Start of DATA SHOWN

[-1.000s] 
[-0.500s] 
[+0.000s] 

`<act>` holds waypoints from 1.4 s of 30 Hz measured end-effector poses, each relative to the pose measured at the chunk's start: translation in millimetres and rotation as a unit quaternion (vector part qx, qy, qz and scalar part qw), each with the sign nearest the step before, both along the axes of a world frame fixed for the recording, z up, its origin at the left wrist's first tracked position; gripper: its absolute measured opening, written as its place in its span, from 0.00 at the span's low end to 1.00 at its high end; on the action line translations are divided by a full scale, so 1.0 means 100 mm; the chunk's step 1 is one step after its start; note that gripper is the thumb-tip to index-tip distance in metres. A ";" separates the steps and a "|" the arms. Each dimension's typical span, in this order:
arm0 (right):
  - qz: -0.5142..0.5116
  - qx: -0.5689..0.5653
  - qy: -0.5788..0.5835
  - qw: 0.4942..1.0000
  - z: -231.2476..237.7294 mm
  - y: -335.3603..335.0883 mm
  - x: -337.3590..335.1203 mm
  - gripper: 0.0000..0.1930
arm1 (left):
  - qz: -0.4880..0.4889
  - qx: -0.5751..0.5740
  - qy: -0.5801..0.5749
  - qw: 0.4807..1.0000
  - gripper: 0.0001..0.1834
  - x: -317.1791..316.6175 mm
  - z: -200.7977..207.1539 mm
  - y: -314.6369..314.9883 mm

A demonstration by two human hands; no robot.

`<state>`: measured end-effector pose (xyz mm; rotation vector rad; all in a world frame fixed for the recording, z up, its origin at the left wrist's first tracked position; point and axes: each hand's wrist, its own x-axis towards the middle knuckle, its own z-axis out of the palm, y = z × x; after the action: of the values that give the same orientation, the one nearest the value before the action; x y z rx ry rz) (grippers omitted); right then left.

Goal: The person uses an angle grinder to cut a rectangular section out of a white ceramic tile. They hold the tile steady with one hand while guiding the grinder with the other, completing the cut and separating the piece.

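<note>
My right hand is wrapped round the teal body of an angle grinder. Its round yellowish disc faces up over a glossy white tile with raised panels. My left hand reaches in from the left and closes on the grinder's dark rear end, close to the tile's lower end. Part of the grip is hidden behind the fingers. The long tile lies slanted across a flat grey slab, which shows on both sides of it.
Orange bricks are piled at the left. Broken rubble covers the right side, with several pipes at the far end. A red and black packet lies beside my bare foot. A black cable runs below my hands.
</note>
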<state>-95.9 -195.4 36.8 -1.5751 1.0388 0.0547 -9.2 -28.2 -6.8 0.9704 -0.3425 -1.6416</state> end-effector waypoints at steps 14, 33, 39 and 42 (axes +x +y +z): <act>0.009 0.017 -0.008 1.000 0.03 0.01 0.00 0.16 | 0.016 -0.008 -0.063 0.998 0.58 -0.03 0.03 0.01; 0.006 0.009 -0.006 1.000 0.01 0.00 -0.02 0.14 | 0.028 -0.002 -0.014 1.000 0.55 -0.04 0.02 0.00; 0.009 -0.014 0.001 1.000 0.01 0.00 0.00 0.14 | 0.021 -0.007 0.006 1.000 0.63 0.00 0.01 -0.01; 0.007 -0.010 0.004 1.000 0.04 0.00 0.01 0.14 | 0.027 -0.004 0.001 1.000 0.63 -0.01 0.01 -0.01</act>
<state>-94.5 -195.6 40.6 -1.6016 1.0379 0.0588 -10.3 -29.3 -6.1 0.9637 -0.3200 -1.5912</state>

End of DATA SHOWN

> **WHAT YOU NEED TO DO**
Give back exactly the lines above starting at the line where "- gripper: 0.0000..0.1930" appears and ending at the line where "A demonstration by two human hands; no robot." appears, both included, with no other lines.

> **EXERCISE RESULT**
  - gripper: 0.0000..0.1930
arm1 (left):
  - qz: -0.4880..0.4889
  - qx: -0.5751..0.5740
  - qy: -0.5801..0.5749
  - qw: 0.4807..1.0000
  - gripper: 0.0001..0.1834
  - x: -317.1791..316.6175 mm
  - z: -200.7977..207.1539 mm
  - y: -314.6369..314.9883 mm

A demonstration by two human hands; no robot.

For this exercise, the work is now complete.